▶ Prompt
The lines below must be transcribed exactly as given, with the images removed.
[[ Collected material, beginning ]]
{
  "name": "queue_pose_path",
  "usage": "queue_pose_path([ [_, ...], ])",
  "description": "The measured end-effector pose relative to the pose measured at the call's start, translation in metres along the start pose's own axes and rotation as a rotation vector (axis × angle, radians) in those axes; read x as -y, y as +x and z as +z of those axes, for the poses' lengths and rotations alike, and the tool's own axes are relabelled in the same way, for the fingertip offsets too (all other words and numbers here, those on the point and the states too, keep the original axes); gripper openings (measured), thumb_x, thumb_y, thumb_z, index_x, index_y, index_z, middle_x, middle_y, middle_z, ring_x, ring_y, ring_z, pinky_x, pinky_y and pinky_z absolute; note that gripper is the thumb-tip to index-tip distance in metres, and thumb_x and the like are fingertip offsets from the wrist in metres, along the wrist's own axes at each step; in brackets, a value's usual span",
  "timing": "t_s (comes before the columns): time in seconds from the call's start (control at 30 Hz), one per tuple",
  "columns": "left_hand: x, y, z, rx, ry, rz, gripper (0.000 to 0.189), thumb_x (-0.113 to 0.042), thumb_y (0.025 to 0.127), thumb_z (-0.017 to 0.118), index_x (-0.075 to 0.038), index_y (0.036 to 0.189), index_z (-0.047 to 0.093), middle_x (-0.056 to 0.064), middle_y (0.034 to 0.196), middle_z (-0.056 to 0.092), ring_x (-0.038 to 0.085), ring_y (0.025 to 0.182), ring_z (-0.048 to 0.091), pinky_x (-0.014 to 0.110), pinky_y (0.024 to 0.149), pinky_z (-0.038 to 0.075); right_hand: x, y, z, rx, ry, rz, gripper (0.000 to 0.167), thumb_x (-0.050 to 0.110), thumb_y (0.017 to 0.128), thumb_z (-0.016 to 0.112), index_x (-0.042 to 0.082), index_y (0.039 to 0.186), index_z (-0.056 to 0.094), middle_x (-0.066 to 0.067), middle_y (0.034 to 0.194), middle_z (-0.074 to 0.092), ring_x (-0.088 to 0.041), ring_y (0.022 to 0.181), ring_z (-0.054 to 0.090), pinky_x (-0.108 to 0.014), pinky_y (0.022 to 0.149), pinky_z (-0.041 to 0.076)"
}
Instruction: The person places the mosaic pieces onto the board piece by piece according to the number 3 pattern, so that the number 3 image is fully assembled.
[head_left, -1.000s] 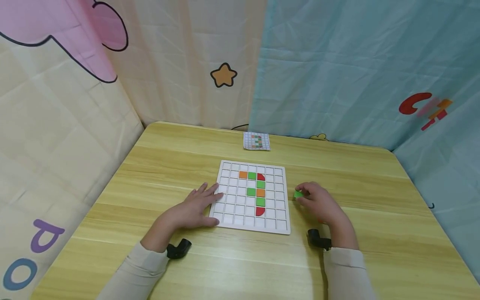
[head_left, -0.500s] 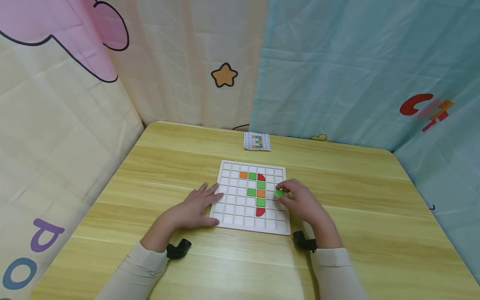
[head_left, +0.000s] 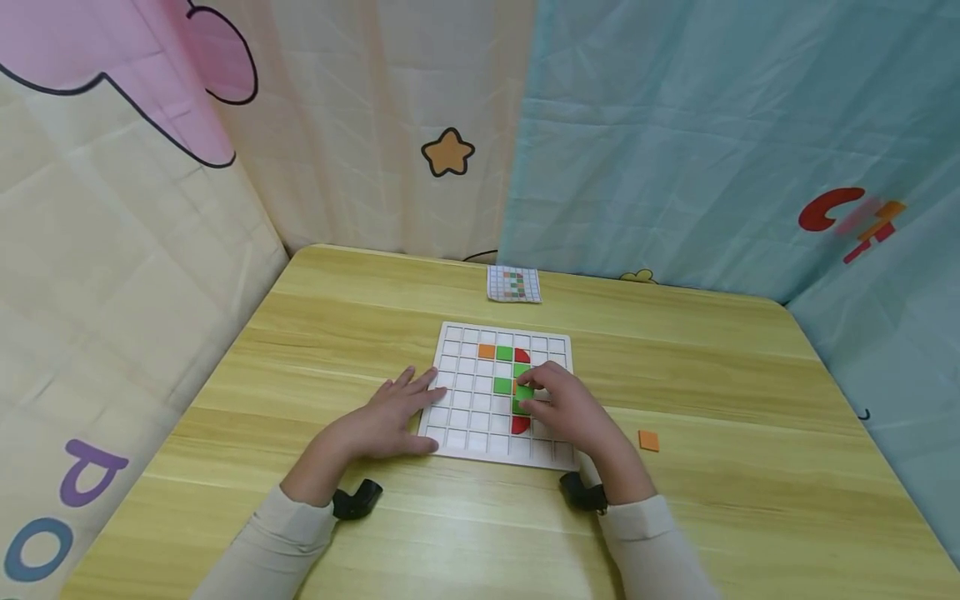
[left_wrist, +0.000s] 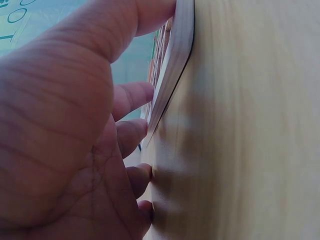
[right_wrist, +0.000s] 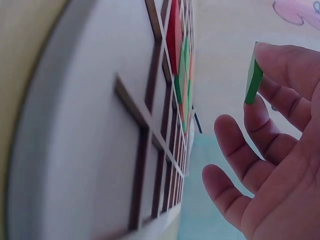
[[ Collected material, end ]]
▶ Exercise solution
{
  "name": "queue_pose_path",
  "usage": "queue_pose_path([ [_, ...], ])",
  "description": "The measured end-effector pose relative to the pose measured at the call's start, translation in metres along the start pose's own axes and rotation as a rotation vector (axis × angle, radians) in those axes; read x as -y, y as +x and z as +z of those axes, for the poses' lengths and rotations alike, and the tool's own axes are relabelled in the same way, for the fingertip offsets too (all other words and numbers here, those on the point and the states too, keep the original axes); gripper openings (measured), thumb_x, thumb_y, thumb_z, index_x, index_y, index_z, middle_x, middle_y, middle_z, ring_x, ring_y, ring_z, pinky_x, pinky_y and pinky_z absolute; note that gripper is the thumb-tip to index-tip distance in metres, and thumb_x and the like are fingertip offsets from the wrist in metres, along the wrist's own axes at each step; in brackets, a value's usual span",
  "timing": "t_s (comes before the columns): time in seconds from the call's start (control at 30 Hz), one per tuple",
  "columns": "left_hand: x, y, z, rx, ry, rz, gripper (0.000 to 0.189), thumb_x (-0.113 to 0.042), thumb_y (0.025 to 0.127), thumb_z (-0.017 to 0.118), index_x (-0.075 to 0.038), index_y (0.036 to 0.189), index_z (-0.047 to 0.093), middle_x (-0.056 to 0.064), middle_y (0.034 to 0.196), middle_z (-0.056 to 0.092), ring_x (-0.038 to 0.085), ring_y (0.025 to 0.182), ring_z (-0.048 to 0.091), pinky_x (-0.014 to 0.110), pinky_y (0.024 to 0.149), pinky_z (-0.038 to 0.075); right_hand: x, y, z, rx, ry, rz, gripper (0.000 to 0.167), thumb_x (-0.050 to 0.110), thumb_y (0.017 to 0.128), thumb_z (-0.016 to 0.112), index_x (-0.042 to 0.082), index_y (0.039 to 0.186), index_z (-0.056 to 0.094), middle_x (-0.066 to 0.067), middle_y (0.034 to 0.194), middle_z (-0.074 to 0.092), ring_x (-0.088 to 0.041), ring_y (0.022 to 0.181), ring_z (-0.054 to 0.090), pinky_x (-0.108 to 0.014), pinky_y (0.022 to 0.149), pinky_z (-0.041 to 0.076)"
}
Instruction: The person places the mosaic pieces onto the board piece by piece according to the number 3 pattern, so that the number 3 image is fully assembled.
[head_left, -1.000s] 
[head_left, -0.500s] 
[head_left, +0.000s] 
[left_wrist, +0.000s] 
[right_wrist, +0.000s] 

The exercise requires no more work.